Another question that remains to be addressed is who should best represent which aspect in consideration. While we demonstrated the importance of including future generations in mini-publics in a particular context, limited knowledge is available regarding the optimal composition of these mini-publics. Regarding the issue of polarization, it is unclear whether the presence of future generations is always appropriate, particularly when deliberation involves a critical situation for the current generations, such as extreme poverty or fatal infectious disease. This problem becomes more serious when dealing with topics relevant to a larger geographic area, because a greater variety of stakeholders as well as more polarization factors will be involved. Only a few studies have explored the scenario design methodology at a national level [
43].
Finally, it is important that participants understand how their deliberation results are used.
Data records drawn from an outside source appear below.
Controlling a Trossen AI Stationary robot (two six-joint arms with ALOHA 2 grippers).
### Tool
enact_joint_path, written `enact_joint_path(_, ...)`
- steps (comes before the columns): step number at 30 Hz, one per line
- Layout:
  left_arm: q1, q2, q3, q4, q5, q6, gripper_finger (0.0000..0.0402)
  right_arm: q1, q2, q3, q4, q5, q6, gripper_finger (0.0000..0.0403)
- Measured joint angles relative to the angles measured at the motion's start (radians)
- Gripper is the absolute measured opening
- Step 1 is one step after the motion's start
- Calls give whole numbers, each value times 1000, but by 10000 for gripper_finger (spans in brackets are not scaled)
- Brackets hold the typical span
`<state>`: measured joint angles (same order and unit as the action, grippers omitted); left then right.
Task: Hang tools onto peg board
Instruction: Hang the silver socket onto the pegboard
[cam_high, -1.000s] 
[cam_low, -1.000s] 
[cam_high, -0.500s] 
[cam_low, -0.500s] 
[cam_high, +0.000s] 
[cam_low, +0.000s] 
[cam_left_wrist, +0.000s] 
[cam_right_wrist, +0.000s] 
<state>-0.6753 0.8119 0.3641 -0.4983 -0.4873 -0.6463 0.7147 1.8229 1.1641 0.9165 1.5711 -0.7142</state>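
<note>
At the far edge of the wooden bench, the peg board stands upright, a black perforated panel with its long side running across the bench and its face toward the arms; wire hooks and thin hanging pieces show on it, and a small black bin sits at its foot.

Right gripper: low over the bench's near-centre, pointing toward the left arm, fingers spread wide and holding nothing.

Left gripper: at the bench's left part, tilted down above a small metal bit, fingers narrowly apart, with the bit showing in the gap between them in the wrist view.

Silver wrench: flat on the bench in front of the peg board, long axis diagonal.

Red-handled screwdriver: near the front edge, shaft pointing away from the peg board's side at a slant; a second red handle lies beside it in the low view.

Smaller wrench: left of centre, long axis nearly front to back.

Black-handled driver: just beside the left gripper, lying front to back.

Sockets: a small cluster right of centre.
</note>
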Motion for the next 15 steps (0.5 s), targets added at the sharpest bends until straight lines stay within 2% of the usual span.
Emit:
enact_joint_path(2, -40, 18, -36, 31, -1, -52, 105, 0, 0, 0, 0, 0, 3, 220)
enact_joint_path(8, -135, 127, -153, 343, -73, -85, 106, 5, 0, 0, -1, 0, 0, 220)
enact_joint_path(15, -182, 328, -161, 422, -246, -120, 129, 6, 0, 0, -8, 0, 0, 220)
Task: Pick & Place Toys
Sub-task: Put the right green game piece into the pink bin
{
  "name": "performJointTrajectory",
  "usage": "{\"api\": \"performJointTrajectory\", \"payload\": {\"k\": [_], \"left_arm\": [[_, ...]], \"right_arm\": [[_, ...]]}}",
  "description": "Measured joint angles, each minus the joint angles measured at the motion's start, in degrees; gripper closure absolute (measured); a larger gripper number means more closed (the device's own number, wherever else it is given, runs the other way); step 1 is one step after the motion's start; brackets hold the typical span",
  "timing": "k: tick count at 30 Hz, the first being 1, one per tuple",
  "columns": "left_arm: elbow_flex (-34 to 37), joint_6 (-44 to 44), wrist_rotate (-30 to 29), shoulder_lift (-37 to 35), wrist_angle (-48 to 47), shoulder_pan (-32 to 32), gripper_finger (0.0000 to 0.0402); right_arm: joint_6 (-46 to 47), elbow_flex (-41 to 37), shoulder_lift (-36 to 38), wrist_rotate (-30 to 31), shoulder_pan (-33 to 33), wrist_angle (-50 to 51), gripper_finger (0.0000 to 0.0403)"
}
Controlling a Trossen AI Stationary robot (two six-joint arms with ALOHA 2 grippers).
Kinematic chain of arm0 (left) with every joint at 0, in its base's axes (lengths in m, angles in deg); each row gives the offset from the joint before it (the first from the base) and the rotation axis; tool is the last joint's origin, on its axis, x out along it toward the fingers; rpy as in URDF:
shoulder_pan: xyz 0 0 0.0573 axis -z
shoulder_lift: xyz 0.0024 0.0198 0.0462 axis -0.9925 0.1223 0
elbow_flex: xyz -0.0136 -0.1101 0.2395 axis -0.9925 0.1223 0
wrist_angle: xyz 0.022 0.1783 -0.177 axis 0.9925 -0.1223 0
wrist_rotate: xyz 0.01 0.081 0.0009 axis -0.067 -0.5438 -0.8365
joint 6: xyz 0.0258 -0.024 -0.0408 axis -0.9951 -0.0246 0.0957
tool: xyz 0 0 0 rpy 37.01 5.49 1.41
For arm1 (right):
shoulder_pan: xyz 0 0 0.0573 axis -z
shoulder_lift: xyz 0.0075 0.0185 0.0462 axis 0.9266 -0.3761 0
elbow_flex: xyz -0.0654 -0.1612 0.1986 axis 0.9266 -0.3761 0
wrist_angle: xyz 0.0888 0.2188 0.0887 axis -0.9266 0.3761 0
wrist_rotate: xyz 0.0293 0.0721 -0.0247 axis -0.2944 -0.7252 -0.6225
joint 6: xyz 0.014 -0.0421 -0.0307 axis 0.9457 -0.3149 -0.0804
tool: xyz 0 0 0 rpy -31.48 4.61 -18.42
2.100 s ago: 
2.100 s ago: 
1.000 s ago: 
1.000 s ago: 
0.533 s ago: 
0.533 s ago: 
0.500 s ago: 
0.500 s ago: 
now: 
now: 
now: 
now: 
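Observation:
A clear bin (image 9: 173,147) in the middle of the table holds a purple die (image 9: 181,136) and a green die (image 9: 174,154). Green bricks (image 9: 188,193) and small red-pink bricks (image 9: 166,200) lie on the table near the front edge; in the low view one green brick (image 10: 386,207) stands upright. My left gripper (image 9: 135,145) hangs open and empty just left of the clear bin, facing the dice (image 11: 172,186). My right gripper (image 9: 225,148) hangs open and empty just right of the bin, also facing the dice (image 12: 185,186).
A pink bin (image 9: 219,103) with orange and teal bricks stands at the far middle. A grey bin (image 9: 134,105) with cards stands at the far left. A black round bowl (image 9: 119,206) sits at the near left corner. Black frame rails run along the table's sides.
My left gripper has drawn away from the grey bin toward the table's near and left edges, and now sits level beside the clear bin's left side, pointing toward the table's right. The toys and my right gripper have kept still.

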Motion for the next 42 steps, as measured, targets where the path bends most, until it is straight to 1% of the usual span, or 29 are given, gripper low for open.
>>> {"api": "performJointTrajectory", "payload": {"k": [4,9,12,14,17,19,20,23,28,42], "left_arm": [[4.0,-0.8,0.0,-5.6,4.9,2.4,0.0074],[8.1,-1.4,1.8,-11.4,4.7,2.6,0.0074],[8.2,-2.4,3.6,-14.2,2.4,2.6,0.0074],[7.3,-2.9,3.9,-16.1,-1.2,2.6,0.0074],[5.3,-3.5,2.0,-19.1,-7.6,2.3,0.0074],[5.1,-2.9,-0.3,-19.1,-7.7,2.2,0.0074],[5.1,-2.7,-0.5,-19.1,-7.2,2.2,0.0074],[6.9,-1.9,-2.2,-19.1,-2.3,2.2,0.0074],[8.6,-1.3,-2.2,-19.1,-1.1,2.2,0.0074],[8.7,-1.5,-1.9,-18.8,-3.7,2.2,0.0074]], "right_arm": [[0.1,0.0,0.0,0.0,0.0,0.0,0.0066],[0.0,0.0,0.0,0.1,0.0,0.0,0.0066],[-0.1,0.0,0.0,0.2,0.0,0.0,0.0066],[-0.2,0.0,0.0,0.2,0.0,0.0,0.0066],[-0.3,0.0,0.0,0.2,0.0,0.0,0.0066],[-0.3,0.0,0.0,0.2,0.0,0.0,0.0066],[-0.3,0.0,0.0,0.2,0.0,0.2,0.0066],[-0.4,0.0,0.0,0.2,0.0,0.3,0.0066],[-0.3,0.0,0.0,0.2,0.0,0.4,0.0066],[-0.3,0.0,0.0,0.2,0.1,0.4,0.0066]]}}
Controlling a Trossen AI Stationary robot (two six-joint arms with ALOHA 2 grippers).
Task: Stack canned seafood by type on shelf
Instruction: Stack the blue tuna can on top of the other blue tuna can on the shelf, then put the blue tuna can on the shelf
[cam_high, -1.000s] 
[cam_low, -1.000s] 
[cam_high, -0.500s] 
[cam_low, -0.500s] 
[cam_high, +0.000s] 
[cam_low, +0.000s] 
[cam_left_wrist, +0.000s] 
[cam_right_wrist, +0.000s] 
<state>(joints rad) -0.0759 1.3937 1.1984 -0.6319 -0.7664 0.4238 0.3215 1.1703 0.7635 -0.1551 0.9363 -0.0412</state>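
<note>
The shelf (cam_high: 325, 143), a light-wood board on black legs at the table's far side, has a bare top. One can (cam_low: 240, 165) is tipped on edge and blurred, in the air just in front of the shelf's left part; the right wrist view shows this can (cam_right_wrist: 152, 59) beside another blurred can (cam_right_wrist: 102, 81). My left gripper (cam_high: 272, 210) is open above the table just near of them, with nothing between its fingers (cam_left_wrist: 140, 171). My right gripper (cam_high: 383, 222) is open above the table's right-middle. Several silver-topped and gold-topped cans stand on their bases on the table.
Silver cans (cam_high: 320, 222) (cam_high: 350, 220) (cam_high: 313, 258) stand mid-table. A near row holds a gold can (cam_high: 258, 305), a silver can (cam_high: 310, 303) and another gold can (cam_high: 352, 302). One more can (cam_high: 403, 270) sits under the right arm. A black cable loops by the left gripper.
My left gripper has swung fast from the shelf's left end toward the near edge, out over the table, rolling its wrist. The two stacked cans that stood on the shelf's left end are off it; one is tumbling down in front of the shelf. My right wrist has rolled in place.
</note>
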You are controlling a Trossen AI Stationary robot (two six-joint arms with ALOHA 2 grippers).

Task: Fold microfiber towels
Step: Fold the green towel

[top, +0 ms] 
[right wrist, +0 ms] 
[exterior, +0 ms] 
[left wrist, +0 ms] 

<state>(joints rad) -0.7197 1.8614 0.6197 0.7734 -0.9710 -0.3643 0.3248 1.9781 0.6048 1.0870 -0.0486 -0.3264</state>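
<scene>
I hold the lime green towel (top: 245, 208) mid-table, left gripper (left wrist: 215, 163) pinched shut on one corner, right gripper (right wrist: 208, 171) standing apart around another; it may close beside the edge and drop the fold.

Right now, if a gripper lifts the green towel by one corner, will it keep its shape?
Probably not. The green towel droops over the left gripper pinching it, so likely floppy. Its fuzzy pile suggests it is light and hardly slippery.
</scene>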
In other words, it is of critical importance to seek ways to legitimize the proposals made by future generations. Similarly, deliberation enhances the perception of legitimacy by the public because stakeholders participate in the discussion process [
6,
24,
25,
26], but scenario design itself does not implicitly assume its design and implementation. Even though we observe and understand the positive effects of the inclusion of future generations in deliberation, we should further examine how judicial, administrative, and legislative systems such as education could be revised to account for the concerns of future generations. The literature on future design describes mechanisms that can potentially prevent future failures [
44,
45,
46,
47], and some studies have attempted to identify methods for their institutionalization [
48,
49]. It is necessary to accumulate and analyze successful cases to understand which conditions and factors make scenarios ready for implementation in the real world.